■ **TASK DETAILS**: Take the data below and copy exactly the lines starting at the one with "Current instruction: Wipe" and finishing at the one with "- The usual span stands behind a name", both included.

Data extracted from a collection:
* * * * *

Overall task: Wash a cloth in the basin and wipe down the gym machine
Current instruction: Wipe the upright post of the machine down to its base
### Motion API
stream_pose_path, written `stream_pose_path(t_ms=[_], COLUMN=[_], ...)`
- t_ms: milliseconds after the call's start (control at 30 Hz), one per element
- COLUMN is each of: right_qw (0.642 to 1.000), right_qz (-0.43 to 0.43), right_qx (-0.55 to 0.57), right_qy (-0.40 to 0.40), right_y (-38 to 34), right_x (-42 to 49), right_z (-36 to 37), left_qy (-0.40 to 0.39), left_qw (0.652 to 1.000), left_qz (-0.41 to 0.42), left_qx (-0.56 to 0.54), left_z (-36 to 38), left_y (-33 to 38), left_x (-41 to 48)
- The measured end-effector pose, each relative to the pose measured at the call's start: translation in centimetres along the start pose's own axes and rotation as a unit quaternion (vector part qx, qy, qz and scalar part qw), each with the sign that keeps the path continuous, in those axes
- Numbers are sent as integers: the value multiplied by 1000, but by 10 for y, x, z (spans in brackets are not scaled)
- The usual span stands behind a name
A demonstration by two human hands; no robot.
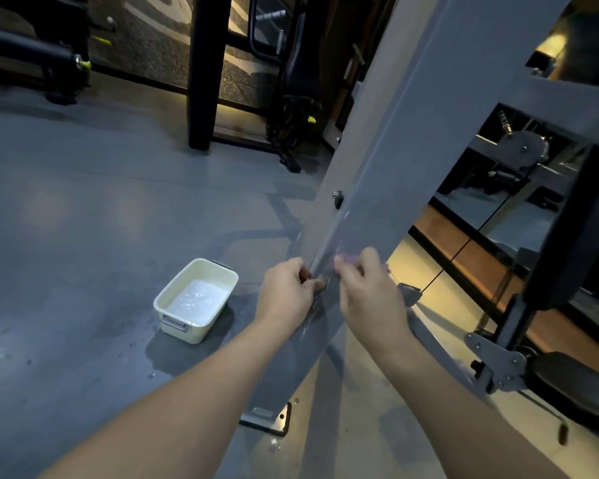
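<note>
Left of both hands, well apart from the fingers, the cream rectangular plastic basin (196, 300) of soapy water sits on wet floor, so a backward step could slip or tip it. The left hand (288, 294) curls against the slanted grey metal machine post (388, 160); whether it grips anything I cannot tell. The right hand (369, 288) pinches a mostly hidden purple cloth (343, 259) at its fingertips, which might slide off the slick post.

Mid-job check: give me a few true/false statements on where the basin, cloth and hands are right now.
1. The basin sits on the floor, left of the post. True.
2. The basin is dry. False: it holds whitish water.
3. The right hand holds a purple cloth against the post. True.
4. The left hand is in the basin. False: it is at the post.
</note>
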State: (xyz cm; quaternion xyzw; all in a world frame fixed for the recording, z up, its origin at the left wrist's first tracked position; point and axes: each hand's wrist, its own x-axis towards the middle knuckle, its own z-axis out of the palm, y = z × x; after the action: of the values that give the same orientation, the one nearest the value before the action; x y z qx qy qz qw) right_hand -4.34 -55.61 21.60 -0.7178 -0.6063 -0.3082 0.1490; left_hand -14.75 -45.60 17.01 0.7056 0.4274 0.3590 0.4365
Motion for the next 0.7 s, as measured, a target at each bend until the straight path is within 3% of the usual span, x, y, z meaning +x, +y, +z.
stream_pose_path(t_ms=[100,233,400,533,700], right_qw=[999,999,999,1000,997], right_qz=[-16,6,-14,-2,-20], right_qx=[-8,19,-8,6,-6], right_qy=[-49,50,-33,24,-75], right_y=[5,12,2,10,2], right_x=[5,24,11,30,11], right_z=[-8,-13,-10,-17,-6], left_qy=[-8,0,-4,2,-7], left_qw=[1000,1000,1000,1000,1000], left_qz=[5,9,15,11,17], left_qx=[1,-10,-15,-20,-14], left_z=[-2,0,1,3,1], left_y=[0,-3,-4,-6,-5], left_x=[1,5,4,5,3])
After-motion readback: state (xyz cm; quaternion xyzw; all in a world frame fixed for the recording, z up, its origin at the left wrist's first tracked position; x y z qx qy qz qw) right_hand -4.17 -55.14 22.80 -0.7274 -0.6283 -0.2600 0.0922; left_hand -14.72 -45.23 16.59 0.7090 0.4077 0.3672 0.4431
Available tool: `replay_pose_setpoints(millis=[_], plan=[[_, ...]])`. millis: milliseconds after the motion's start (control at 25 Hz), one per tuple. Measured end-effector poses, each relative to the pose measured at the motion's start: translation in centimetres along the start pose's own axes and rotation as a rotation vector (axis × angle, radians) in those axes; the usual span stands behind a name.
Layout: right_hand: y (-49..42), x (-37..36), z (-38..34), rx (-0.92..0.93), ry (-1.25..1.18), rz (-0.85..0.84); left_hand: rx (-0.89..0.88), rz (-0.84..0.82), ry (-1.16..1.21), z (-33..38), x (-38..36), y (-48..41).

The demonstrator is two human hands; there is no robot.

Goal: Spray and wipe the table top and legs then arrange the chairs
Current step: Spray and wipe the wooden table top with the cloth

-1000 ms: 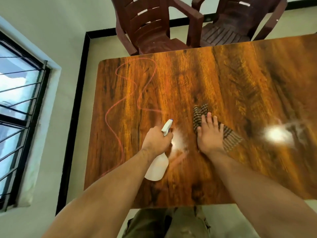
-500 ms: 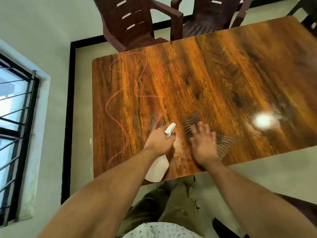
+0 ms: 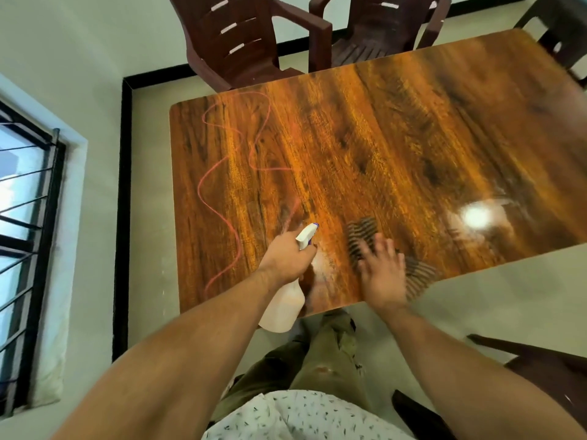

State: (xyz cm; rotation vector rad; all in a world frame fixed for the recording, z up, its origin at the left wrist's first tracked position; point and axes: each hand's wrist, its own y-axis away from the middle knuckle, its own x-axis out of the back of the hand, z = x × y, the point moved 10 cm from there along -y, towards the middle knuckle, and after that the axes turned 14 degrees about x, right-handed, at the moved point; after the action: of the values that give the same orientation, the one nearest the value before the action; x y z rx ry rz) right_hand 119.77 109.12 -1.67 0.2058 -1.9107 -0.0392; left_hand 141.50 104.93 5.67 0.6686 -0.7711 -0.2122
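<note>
My left hand (image 3: 286, 258) grips a white spray bottle (image 3: 284, 304) by its neck, nozzle pointing out over the near part of the wooden table (image 3: 397, 147). My right hand (image 3: 382, 274) lies flat with straight fingers on a brown striped cloth (image 3: 413, 274) near the table's front edge; the hand is blurred by motion. A wet, pale patch (image 3: 324, 265) shows between the two hands. A wavy pink line (image 3: 219, 185) runs along the left side of the tabletop.
Two dark brown plastic chairs (image 3: 247, 39) (image 3: 381, 30) stand at the far side of the table. Another chair (image 3: 565, 33) is at the far right corner, and part of one (image 3: 540, 376) is near my right arm. A barred window (image 3: 25, 249) fills the left wall.
The view has pulled back from the table, so its front edge now lies under my hands. My right hand has slid the cloth back and forth slightly; the bottle stays gripped.
</note>
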Motion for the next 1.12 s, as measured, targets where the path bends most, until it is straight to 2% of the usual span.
replay_pose_setpoints(millis=[80,160,280,320,400,520,560,600,640,680,800,920,1000,1040,1120], plan=[[1.3,-3.0,-6.7,0.295,-0.013,-0.105,0.032,0.009,0.018,-1.0,0.2,-0.1],[3.6,-5.2,-10.3,0.538,0.005,-0.250,0.069,0.025,0.048,-2.1,0.4,-0.2],[5.2,-4.4,-8.9,0.767,0.052,-0.362,0.139,0.015,0.123,-3.5,0.5,-0.2],[5.0,-3.5,-7.0,0.773,0.056,-0.365,0.157,0.010,0.147,-4.0,0.7,-0.2],[3.4,-1.4,-2.0,0.623,0.041,-0.314,0.168,0.023,0.160,-4.4,1.5,-0.2],[-0.3,1.0,3.1,0.147,0.019,-0.124,0.172,0.060,0.174,-5.6,2.9,-0.2],[-1.1,1.1,2.9,-0.013,0.022,-0.079,0.179,0.072,0.186,-6.0,3.2,-0.2],[-1.6,0.7,1.4,-0.099,0.028,-0.067,0.189,0.085,0.195,-6.5,3.6,-0.2],[-1.8,0.1,-1.2,-0.091,0.041,-0.072,0.199,0.095,0.202,-7.0,4.0,-0.1],[-1.6,-0.9,-4.6,0.000,0.049,-0.088,0.208,0.099,0.212,-7.5,4.3,-0.2],[1.3,-4.9,-14.1,0.354,0.060,-0.217,0.252,0.126,0.239,-9.1,5.0,0.0],[4.0,-7.3,-17.0,0.654,0.052,-0.383,0.279,0.172,0.205,-10.1,5.1,0.6],[3.9,-5.9,-15.6,0.863,0.064,-0.462,0.331,0.172,0.219,-11.2,5.0,1.5],[3.0,-4.4,-13.8,0.882,0.084,-0.460,0.358,0.166,0.244,-11.7,4.9,2.0],[-1.4,-1.1,-8.1,0.646,0.087,-0.336,0.410,0.176,0.298,-13.0,4.8,3.0]])
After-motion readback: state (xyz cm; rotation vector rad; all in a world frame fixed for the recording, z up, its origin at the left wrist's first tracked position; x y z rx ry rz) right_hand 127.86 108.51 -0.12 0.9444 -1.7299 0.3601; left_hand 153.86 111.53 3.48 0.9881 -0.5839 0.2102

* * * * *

■ **SOLUTION TO THIS TASK**:
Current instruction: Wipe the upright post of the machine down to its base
### Motion API
stream_pose_path, written `stream_pose_path(t_ms=[_], COLUMN=[_], ...)`
- t_ms: milliseconds after the call's start (control at 30 Hz), one per element
- COLUMN is each of: right_qw (0.642 to 1.000), right_qz (-0.43 to 0.43), right_qx (-0.55 to 0.57), right_qy (-0.40 to 0.40), right_y (-38 to 34), right_x (-42 to 49), right_z (-36 to 37), left_qy (-0.40 to 0.39), left_qw (0.652 to 1.000), left_qz (-0.41 to 0.42), left_qx (-0.56 to 0.54), left_z (-36 to 38), left_y (-33 to 38), left_x (-41 to 48)
- The measured end-effector pose, each relative to the pose measured at the call's start: translation in centimetres along the start pose's own axes and rotation as a unit quaternion (vector part qx, qy, qz and scalar part qw), each with the sign that keeps the path continuous, in those axes
- Numbers are sent as integers: the value multiplied by 1000, but by 10 for y, x, z (spans in brackets are not scaled)
- The usual span stands behind a name

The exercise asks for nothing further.